**Data records**
-------------------------

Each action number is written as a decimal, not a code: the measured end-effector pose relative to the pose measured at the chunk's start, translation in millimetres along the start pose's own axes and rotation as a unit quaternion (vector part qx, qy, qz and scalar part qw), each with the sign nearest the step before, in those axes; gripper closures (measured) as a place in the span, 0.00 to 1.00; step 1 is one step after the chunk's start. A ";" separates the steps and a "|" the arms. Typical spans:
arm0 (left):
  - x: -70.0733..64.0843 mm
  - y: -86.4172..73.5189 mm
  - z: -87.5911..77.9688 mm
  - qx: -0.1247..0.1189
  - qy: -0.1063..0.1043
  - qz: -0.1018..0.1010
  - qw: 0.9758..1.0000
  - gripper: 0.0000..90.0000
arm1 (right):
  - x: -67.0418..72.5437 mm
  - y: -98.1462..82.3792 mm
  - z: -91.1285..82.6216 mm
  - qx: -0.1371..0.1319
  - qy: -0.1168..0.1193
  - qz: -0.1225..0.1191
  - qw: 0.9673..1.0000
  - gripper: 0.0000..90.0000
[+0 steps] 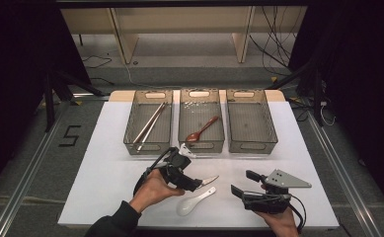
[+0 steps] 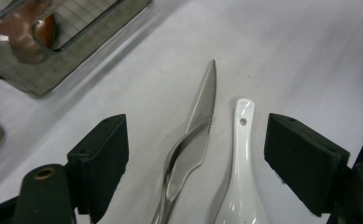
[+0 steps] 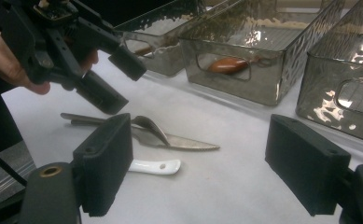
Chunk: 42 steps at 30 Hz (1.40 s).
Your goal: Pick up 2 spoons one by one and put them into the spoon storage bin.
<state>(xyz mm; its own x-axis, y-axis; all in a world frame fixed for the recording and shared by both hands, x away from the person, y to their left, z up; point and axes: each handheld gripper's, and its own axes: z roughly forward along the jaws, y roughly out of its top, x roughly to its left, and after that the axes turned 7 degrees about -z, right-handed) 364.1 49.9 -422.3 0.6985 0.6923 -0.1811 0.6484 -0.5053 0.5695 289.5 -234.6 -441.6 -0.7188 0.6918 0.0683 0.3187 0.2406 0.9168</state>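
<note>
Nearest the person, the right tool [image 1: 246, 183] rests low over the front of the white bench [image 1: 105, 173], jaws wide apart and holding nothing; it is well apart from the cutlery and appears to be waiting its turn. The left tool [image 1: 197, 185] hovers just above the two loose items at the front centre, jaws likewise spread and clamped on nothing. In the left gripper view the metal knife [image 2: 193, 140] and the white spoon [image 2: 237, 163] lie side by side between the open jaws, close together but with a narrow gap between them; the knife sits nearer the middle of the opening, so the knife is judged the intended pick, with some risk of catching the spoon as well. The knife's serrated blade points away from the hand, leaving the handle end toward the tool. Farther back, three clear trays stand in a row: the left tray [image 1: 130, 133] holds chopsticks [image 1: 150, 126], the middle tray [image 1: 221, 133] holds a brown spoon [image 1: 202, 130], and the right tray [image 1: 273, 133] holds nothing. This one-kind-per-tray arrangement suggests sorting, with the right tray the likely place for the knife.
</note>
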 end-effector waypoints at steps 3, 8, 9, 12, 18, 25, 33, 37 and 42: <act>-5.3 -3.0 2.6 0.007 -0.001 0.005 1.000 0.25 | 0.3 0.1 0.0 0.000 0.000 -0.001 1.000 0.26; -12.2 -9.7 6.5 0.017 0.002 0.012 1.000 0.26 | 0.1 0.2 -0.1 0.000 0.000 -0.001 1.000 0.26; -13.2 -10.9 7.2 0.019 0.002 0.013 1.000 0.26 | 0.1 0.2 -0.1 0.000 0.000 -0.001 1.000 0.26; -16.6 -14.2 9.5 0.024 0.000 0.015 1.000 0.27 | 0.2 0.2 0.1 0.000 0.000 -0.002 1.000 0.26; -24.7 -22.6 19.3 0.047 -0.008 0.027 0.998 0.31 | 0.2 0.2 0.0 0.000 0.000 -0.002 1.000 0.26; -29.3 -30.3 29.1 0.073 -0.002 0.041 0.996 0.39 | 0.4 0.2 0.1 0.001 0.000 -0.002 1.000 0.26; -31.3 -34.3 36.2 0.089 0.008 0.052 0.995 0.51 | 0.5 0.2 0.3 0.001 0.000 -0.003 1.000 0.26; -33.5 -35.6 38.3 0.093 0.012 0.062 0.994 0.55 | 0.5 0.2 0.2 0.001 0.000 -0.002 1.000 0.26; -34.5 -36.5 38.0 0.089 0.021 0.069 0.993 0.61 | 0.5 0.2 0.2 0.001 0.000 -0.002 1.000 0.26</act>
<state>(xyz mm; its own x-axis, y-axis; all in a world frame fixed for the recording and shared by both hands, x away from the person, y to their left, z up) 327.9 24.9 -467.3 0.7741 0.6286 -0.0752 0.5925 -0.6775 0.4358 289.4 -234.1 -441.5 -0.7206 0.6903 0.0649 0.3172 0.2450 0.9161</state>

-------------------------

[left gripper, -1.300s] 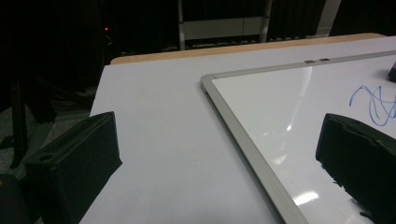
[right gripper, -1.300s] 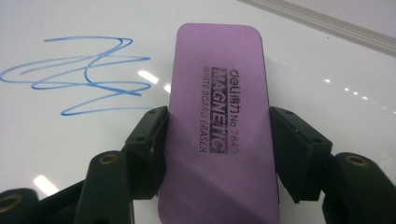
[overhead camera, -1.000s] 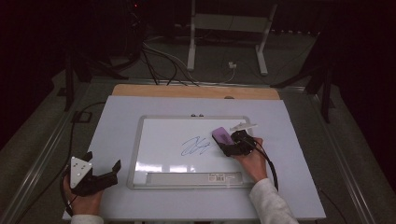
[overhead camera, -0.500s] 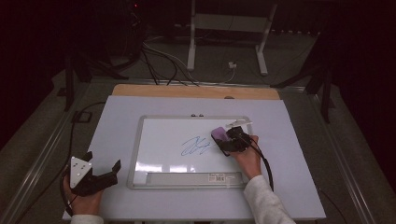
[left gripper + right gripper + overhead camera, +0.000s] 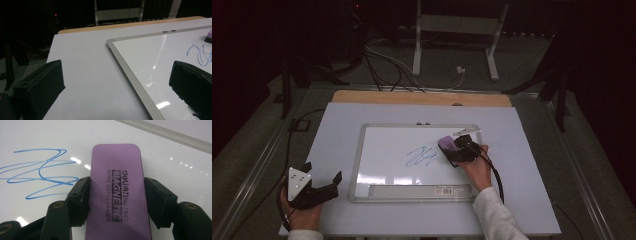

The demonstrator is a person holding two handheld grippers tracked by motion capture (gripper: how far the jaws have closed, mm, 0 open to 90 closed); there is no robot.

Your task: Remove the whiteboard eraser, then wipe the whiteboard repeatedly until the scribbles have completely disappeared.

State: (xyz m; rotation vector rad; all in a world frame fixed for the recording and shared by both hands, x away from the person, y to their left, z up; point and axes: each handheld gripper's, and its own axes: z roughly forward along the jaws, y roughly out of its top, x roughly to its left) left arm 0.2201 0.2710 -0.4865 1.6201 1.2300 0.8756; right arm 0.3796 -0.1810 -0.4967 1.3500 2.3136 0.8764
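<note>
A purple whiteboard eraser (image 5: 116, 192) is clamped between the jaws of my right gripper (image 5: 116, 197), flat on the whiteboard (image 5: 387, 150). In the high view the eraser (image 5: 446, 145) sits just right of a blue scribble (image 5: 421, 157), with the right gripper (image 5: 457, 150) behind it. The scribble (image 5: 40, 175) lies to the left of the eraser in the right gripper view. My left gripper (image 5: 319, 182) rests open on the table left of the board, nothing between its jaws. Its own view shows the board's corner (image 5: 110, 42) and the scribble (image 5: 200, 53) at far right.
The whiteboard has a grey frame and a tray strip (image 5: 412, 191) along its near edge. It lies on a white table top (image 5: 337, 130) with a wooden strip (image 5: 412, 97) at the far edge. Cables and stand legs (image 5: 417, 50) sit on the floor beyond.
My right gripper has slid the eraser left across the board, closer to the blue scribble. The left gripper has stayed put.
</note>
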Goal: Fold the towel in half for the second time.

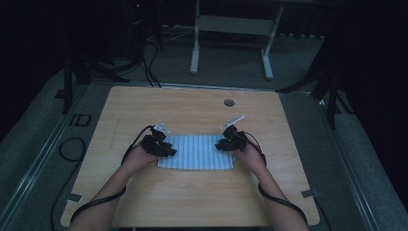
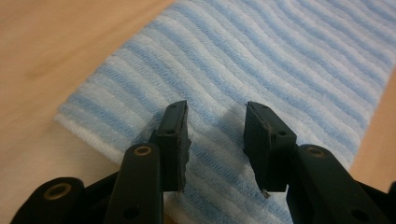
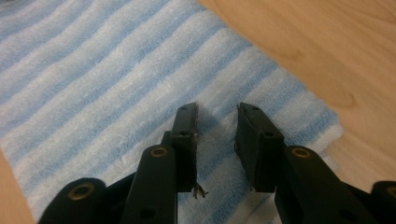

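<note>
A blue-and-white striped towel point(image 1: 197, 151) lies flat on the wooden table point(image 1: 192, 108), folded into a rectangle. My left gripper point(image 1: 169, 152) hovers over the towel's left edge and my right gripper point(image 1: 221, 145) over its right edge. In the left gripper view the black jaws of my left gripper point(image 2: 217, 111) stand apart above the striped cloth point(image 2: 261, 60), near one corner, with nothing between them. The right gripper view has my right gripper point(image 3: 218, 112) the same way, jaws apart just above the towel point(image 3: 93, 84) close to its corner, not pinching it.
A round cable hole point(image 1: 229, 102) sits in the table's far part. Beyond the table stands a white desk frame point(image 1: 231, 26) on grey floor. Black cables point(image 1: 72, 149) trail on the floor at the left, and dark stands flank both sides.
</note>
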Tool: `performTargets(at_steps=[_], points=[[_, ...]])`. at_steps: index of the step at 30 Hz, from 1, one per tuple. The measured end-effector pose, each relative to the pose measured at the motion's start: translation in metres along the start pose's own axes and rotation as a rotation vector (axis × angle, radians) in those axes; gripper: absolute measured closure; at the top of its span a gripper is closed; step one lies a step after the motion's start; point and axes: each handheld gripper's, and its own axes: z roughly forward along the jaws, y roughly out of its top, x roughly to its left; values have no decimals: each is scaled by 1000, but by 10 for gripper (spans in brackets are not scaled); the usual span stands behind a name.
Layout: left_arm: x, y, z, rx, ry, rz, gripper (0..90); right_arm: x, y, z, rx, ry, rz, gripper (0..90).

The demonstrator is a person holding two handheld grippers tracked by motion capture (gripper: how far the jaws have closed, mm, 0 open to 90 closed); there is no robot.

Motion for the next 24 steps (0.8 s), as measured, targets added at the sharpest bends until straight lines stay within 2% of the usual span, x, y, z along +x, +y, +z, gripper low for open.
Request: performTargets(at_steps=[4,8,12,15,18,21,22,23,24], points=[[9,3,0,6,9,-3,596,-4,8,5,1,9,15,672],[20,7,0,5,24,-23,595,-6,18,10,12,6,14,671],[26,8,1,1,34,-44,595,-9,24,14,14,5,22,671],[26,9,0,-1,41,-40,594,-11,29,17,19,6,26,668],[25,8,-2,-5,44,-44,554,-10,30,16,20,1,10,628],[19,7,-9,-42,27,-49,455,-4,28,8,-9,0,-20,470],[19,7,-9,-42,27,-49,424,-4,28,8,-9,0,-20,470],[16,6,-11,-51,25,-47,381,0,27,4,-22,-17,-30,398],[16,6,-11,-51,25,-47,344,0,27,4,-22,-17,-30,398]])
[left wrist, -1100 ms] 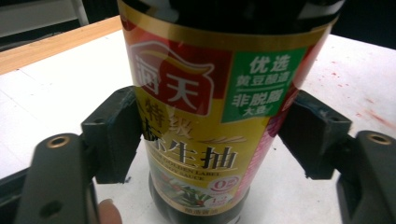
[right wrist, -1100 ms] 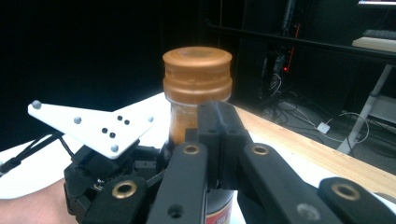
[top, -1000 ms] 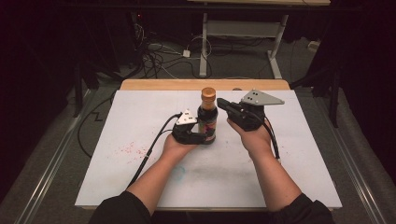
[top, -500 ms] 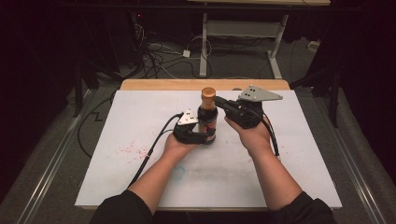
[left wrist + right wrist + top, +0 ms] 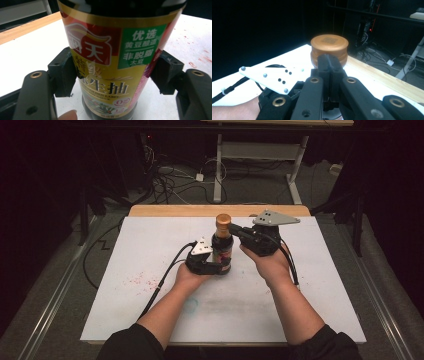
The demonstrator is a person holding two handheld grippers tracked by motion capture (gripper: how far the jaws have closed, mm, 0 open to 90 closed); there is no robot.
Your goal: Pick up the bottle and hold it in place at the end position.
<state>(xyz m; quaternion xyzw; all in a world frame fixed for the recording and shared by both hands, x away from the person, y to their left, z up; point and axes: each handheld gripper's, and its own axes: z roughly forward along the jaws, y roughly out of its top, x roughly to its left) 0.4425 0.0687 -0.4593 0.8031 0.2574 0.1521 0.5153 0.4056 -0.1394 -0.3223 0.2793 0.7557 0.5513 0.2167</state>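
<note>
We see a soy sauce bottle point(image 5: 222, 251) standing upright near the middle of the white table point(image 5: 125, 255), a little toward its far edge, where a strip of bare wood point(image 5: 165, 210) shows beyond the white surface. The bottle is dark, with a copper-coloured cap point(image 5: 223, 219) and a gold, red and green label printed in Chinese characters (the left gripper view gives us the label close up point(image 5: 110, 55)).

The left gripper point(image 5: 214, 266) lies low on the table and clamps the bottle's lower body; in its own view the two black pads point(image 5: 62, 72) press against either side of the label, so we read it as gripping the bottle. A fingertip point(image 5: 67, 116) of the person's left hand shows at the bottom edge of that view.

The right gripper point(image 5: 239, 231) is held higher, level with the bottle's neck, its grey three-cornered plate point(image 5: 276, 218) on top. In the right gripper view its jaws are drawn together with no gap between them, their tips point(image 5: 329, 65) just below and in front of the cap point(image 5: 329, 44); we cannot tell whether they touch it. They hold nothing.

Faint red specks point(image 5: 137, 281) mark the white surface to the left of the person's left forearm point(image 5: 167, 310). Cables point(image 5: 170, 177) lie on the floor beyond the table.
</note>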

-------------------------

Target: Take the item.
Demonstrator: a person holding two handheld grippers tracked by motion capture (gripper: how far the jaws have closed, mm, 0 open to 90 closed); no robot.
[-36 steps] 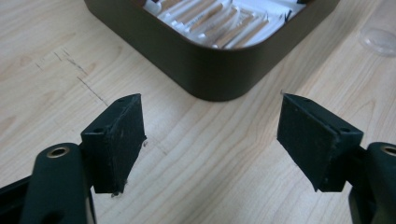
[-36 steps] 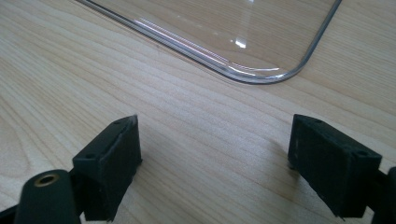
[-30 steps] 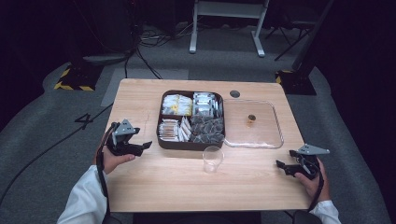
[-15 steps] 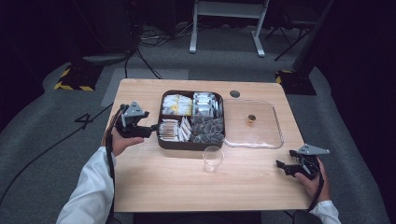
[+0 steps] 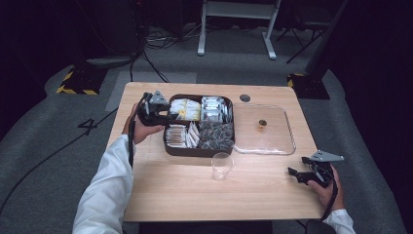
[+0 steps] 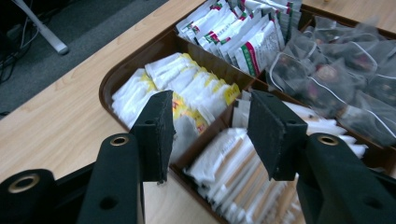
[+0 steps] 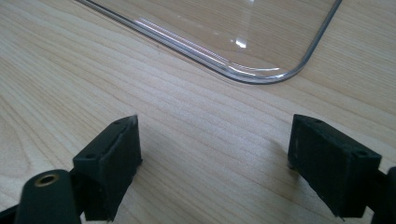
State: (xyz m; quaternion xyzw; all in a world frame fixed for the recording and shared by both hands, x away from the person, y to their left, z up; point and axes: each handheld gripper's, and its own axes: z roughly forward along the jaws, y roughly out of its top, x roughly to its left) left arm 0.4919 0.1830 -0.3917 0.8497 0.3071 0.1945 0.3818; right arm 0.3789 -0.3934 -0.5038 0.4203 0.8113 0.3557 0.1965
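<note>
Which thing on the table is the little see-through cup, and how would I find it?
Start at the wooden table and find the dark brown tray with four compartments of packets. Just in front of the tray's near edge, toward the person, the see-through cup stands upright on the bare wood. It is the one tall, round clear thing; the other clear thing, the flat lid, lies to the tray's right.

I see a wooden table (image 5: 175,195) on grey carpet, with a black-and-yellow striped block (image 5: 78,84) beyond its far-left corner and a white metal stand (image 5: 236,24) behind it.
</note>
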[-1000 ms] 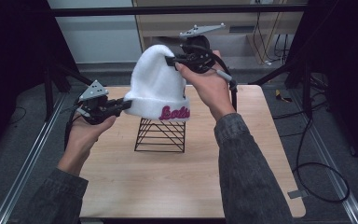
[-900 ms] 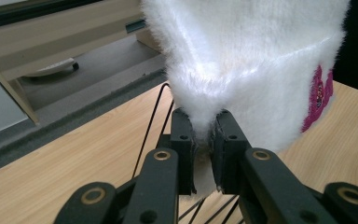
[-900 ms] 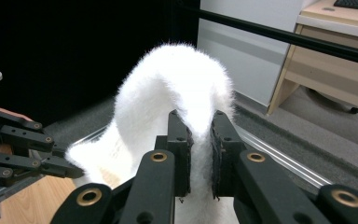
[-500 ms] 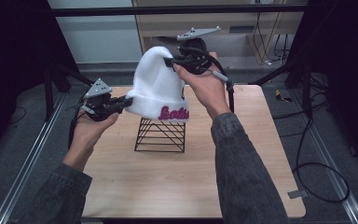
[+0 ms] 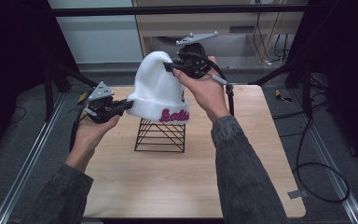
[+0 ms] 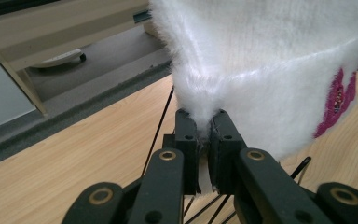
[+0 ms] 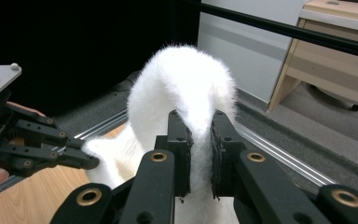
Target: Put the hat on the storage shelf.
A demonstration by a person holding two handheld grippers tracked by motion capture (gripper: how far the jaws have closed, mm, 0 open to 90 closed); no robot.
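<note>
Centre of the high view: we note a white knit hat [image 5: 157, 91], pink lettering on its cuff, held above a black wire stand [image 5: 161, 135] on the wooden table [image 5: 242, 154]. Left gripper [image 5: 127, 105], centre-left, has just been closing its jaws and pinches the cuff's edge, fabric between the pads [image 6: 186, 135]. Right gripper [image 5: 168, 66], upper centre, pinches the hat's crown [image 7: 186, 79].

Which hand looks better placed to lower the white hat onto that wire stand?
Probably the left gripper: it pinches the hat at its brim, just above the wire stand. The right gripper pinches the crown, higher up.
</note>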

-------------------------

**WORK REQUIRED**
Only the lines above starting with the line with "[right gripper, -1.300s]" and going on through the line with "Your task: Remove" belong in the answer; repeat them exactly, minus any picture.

**PROBLEM SOLUTION**
[right gripper, -1.300s] 
[overhead camera, -1.000s] 
[overhead camera, -0.500s] 
[left gripper + right gripper + overhead camera, +0.000s] 

The demonstrator is a person holding two handheld grippers tracked by motion capture (gripper: how far the jaws have closed, mm, 0 open to 90 closed); there is no robot.

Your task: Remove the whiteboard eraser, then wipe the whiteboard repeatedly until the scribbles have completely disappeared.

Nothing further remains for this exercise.